La Sécurité routière perd 26 millions d’euros
Un autre coup de rabot, jusqu’alors passé sous les radars, risque de compliquer le développement du vélo : le gouvernement prévoit une baisse de 23 % des crédits de la Sécurité routière. 26 millions d’euros manqueront en 2025, alors que les associations de cyclistes demandent un sursaut d’urgence, pour une meilleure prise en compte de la « violence motorisée » et un changement de comportement des automobilistes, après la mort de Paul, cycliste de 27 ans écrasé par une voiture le 15 octobre. François Durovray annonçait le 21 octobre le lancement d’une « mission » de quatre mois à l’intitulé de circonstance : « Contre les violences, protéger tous les usagers de la route ».
Accompagner l’essor des « nouvelles mobilités dites douces » est un des quatre « enjeux majeurs » identifiés par la Sécurité routière, selon le cadrage budgétaire communiqué par Bercy. Les préfets doivent organiser des actions de prévention ciblées sur ce thème. Depuis 2023, le plan d’action de la sécurité routière prévoit également des campagnes de communication « pour mieux faire connaître aux usagers des nouvelles mobilités les règles et conseils pour sécuriser ».
C’est en France que le sentiment d’insécurité à vélo est le plus répandu, parmi onze pays européens étudiés dans une enquête d’opinion publiée le 29 octobre. Seuls 59 % des Français interrogés se sentent en sécurité sur les routes, là où les Néerlandais interrogés sont 93 % à éprouver ce sentiment, selon ce sondage Ipsos pour la fondation Vinci Autoroutes.
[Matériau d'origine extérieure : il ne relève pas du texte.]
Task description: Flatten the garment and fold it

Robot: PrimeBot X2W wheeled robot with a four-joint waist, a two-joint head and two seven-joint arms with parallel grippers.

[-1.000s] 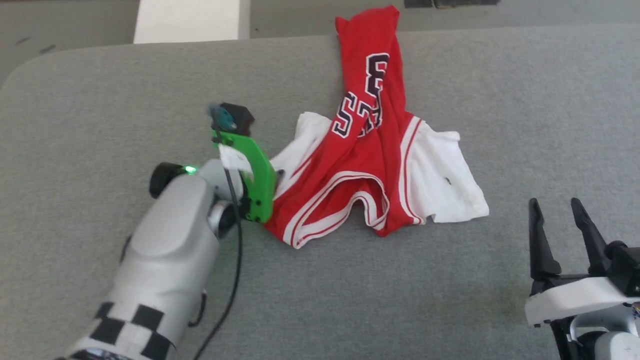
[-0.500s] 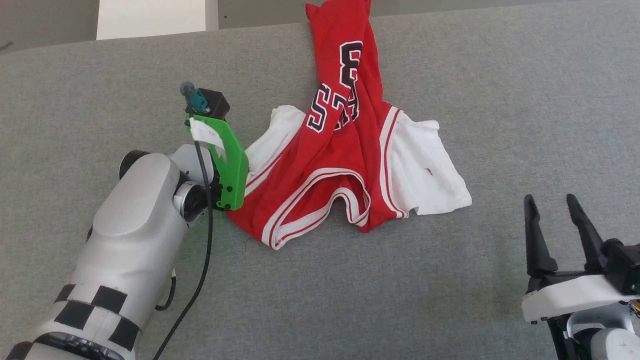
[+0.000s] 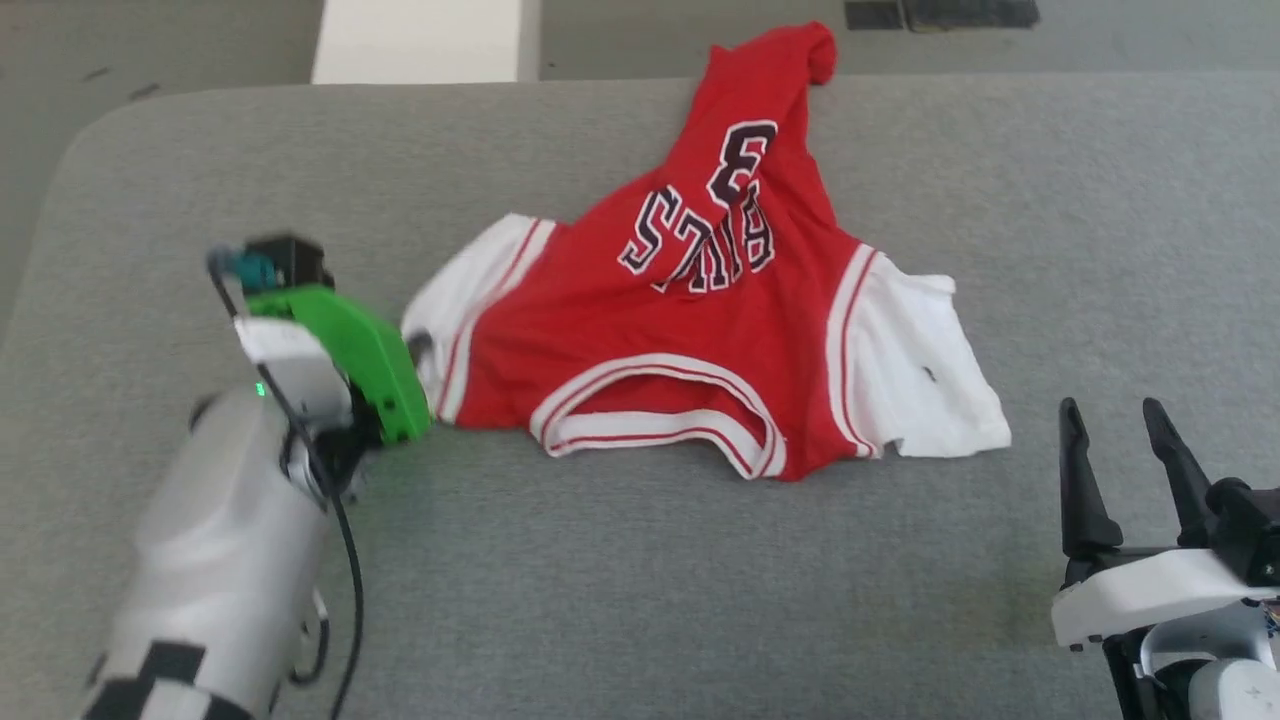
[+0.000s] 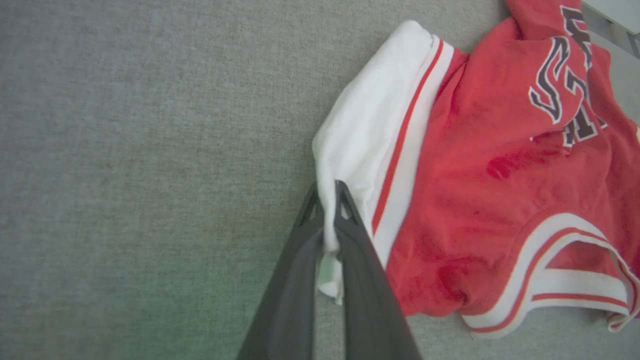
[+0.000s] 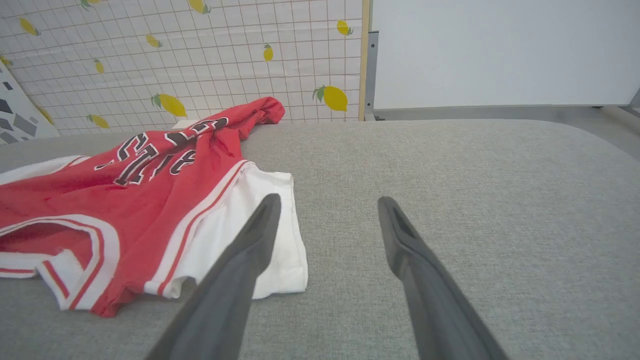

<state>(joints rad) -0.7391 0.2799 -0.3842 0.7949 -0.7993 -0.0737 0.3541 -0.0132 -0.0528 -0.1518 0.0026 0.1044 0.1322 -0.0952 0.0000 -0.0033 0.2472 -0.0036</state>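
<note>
The garment [image 3: 690, 340] is a red jersey T-shirt with white sleeves and black lettering, lying rumpled on the grey table, collar toward me and its far end bunched at the table's back edge. My left gripper [image 4: 327, 192] is shut on the edge of the garment's [image 4: 480, 165] white left sleeve, the cloth pinched between its dark fingers. In the head view the green wrist mount hides those fingers at the sleeve [image 3: 450, 300]. My right gripper [image 3: 1115, 415] stands open near the front right, apart from the garment's [image 5: 130, 200] right sleeve [image 3: 920, 370]. Its fingers [image 5: 250, 250] hold nothing.
The grey padded table [image 3: 640, 600] reaches a rounded back-left corner, with floor and a white board [image 3: 420, 40] beyond. A lemon-patterned tiled wall [image 5: 200, 60] and a white panel [image 5: 500, 50] stand behind the table.
My left gripper has shut on the white left sleeve and pulled it leftward, spreading the garment wider. The head camera has shifted. The right gripper has stayed put.
</note>
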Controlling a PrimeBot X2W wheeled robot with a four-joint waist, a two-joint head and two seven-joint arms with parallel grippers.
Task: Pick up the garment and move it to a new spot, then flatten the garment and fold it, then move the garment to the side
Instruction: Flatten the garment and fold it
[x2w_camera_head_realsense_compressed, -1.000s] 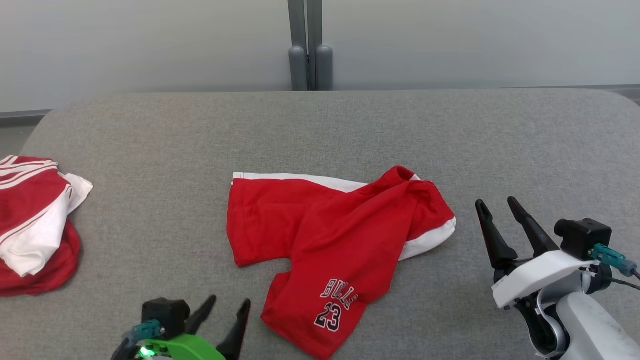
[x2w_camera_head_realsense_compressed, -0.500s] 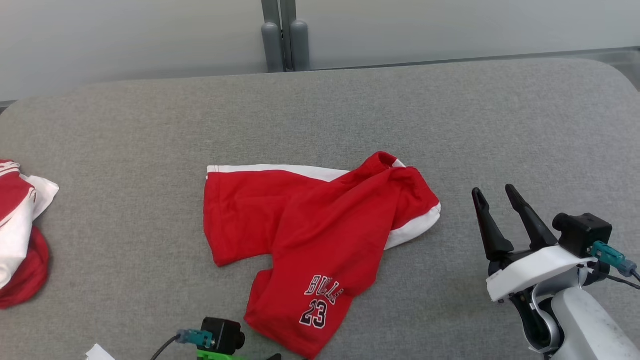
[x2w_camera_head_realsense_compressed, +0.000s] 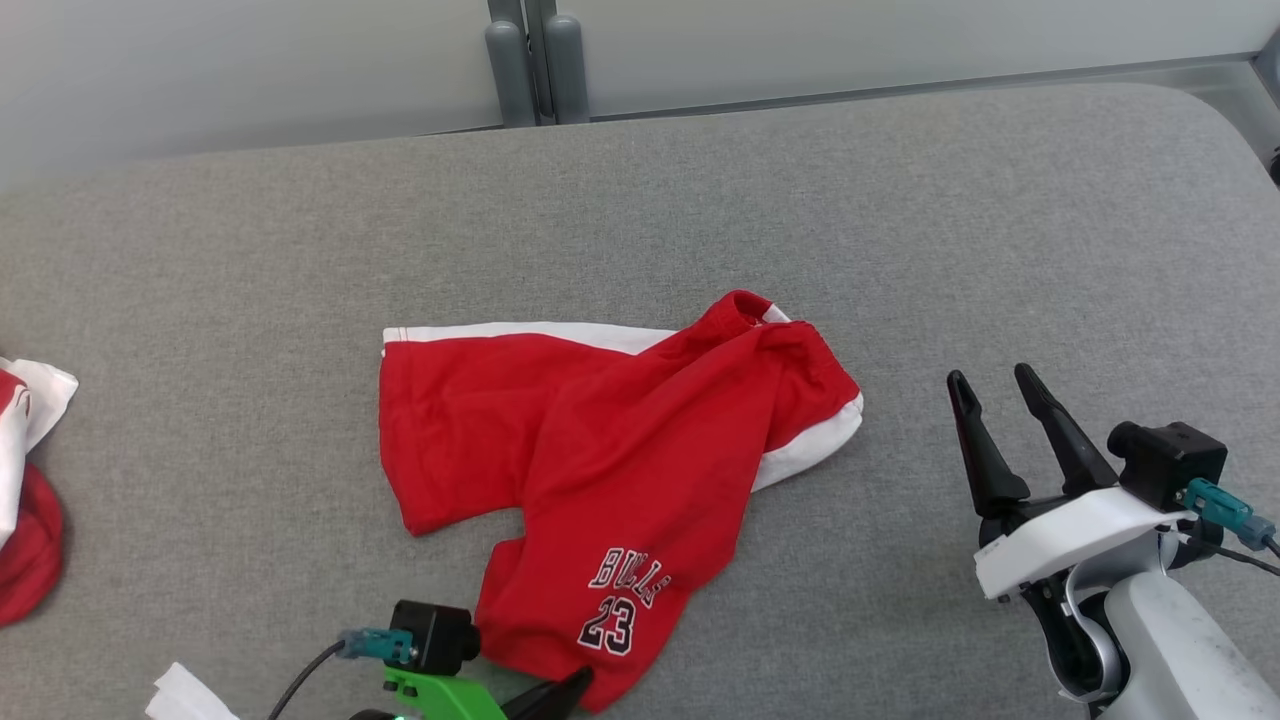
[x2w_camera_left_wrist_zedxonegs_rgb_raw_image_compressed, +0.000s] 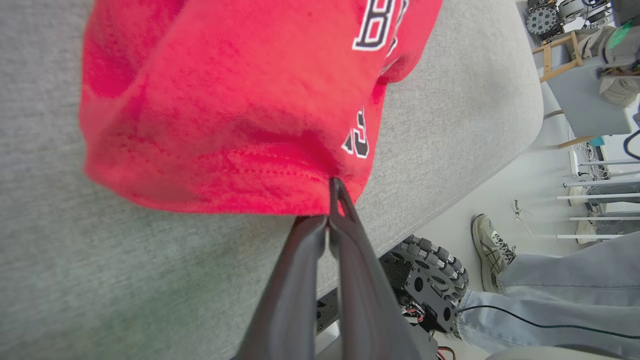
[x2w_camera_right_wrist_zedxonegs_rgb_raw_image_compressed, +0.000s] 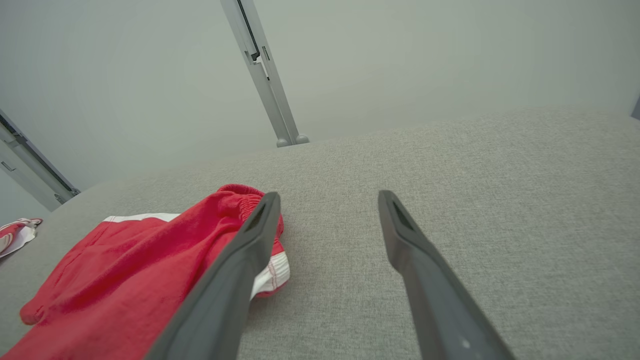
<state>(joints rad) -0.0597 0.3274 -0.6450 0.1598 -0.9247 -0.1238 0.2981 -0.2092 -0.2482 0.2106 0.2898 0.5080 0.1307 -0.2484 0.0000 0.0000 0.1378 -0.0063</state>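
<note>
Left gripper (x2w_camera_left_wrist_zedxonegs_rgb_raw_image_compressed: 327, 205) pinches the near hem of the garment (x2w_camera_head_realsense_compressed: 600, 450), fingers pressed together.
The red garment lies crumpled mid-table (x2w_camera_head_realsense_compressed: 900, 200) on gray padding, its lettering toward the robot. The right gripper (x2w_camera_head_realsense_compressed: 988, 375) hovers well to its right, fingers spread.

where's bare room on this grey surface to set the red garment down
Widest free patch: the far strip of grey padded surface behind the red BULLS 23 garment. Also free: the stretch between it and the open right pincer. Crowded: the near edge, where the left pincer pinches the hem, and the left edge with another red-and-white garment.
</note>
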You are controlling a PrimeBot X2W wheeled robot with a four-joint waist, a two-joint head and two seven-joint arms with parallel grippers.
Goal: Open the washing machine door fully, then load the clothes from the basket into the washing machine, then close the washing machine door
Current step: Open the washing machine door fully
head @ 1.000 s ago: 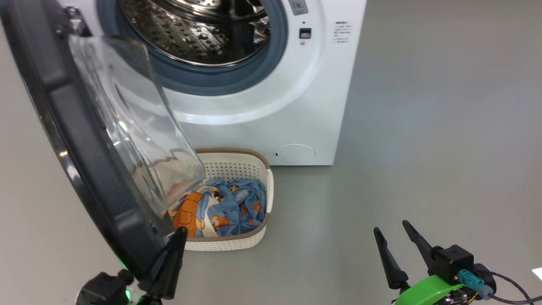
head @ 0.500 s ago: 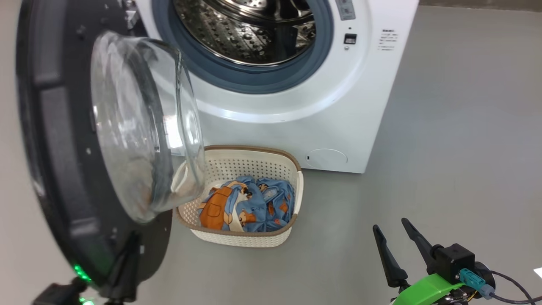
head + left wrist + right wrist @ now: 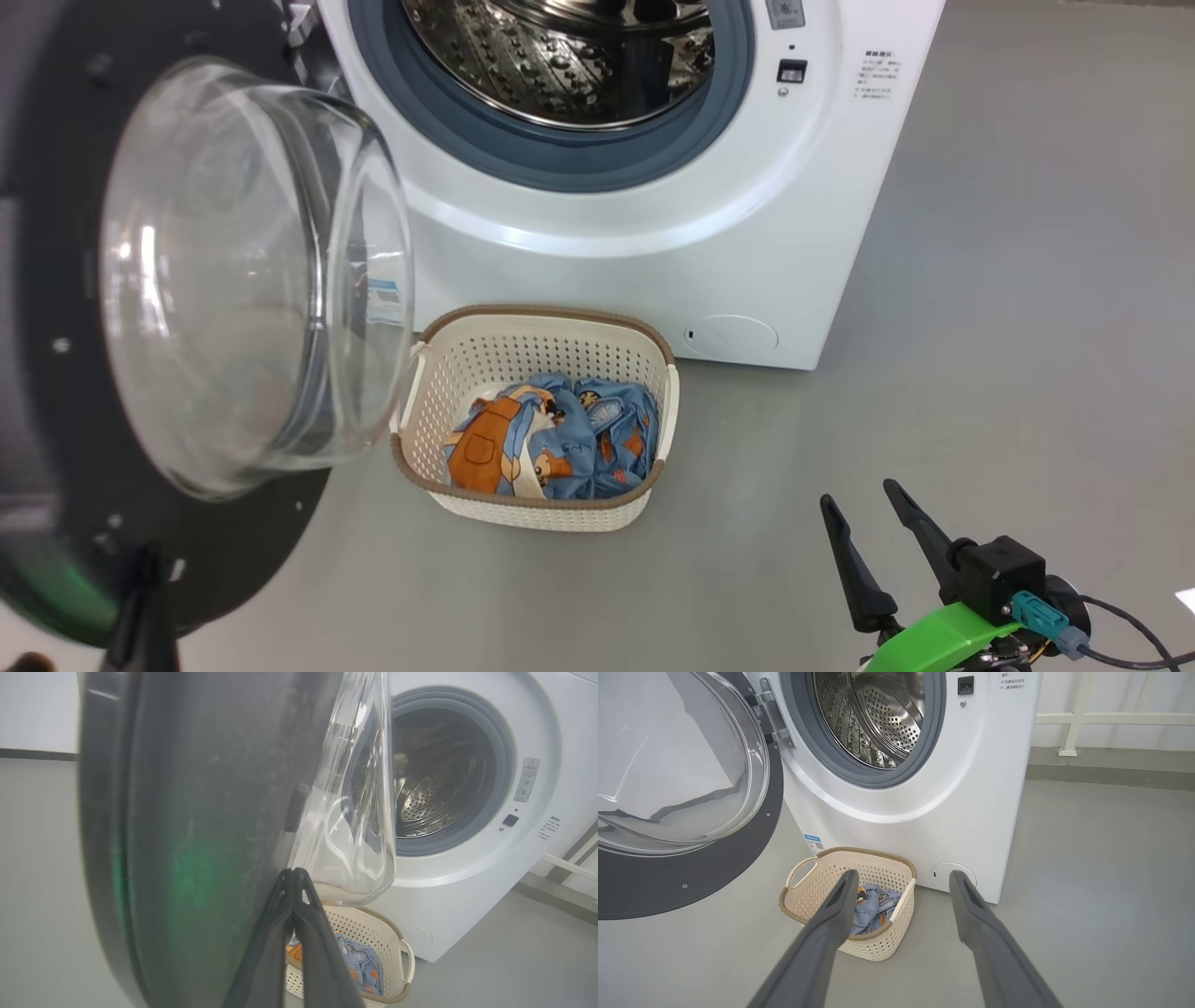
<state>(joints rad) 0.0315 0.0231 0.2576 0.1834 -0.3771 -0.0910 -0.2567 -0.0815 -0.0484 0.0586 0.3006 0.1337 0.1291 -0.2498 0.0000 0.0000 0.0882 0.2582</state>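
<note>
Pointing up along the door's [image 3: 233,280] dark face, the left gripper [image 3: 294,873] has fingers together; the right gripper [image 3: 859,495] hangs spread over grey floor [image 3: 980,373]. The door stands wide open, bowl facing right. The basket [image 3: 541,313] of clothes [image 3: 551,448] sits lengthwise along the washer [image 3: 653,271] front.

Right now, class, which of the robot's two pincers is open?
The right pincer: its two fingers stand wide apart, holding nothing. The left pincer is shut, tips together, beside the door.

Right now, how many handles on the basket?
2. One handle on the basket's door-side end, by the open washing machine door; the other handle opposite.
</note>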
« Le nombre de cyclistes tués augmente de presque 20 % entre 2019 et 2023. Au total, cette année-là, 221 cyclistes ont été tués sur la route en France métropolitaine [sur un total de 3 167 tués sur les routes selon les services du gouvernement] », rappelle Thierry Sother, qui a repéré les coupes budgétaires dans les documents publiés par le ministère de l’Économie.
« Je le vois dans ma ville, à Strasbourg, l’explosion du nombre de cyclistes ces trois dernières années nous oblige à trouver un équilibre de cohabitation entre les voitures, les vélos et les piétons. Nous devons apprendre à partager l’espace public, après un demi-siècle de règne sans partage de la voiture », estime Thierry Sother, qui compte porter un nouvel amendement en séance plénière pour tenter de préserver ces crédits.
Les débats budgétaires doivent encore durer de longues semaines et des retournements de situation ne sont pas exclus. Un député Ensemble pour la République (macroniste) prépare notamment un amendement pour ressusciter le plan vélo, qu’il devrait présenter dans l’hémicycle. Il devra réussir la prouesse de convaincre son propre groupe politique.
Des bénéfices indirects
Dans sa stratégie nationale bas carbone définissant une trajectoire permettant d’atteindre la neutralité carbone à l’horizon 2050, la France compte convertir 2,5 millions d’automobilistes actuels au vélo quotidien. Quatre chercheurs français ont calculé les bénéfices indirects de cette hypothèse. Elle permettrait d’éviter environ 5 000 décès liés au manque d’exercice par an dès 2030, correspondant à 10,5 milliards d’euros de gains économiques associés. « Cruelle ironie de l’actualité… », a commenté un de ses auteurs sur LinkedIn, en réaction à la disparition du plan vélo.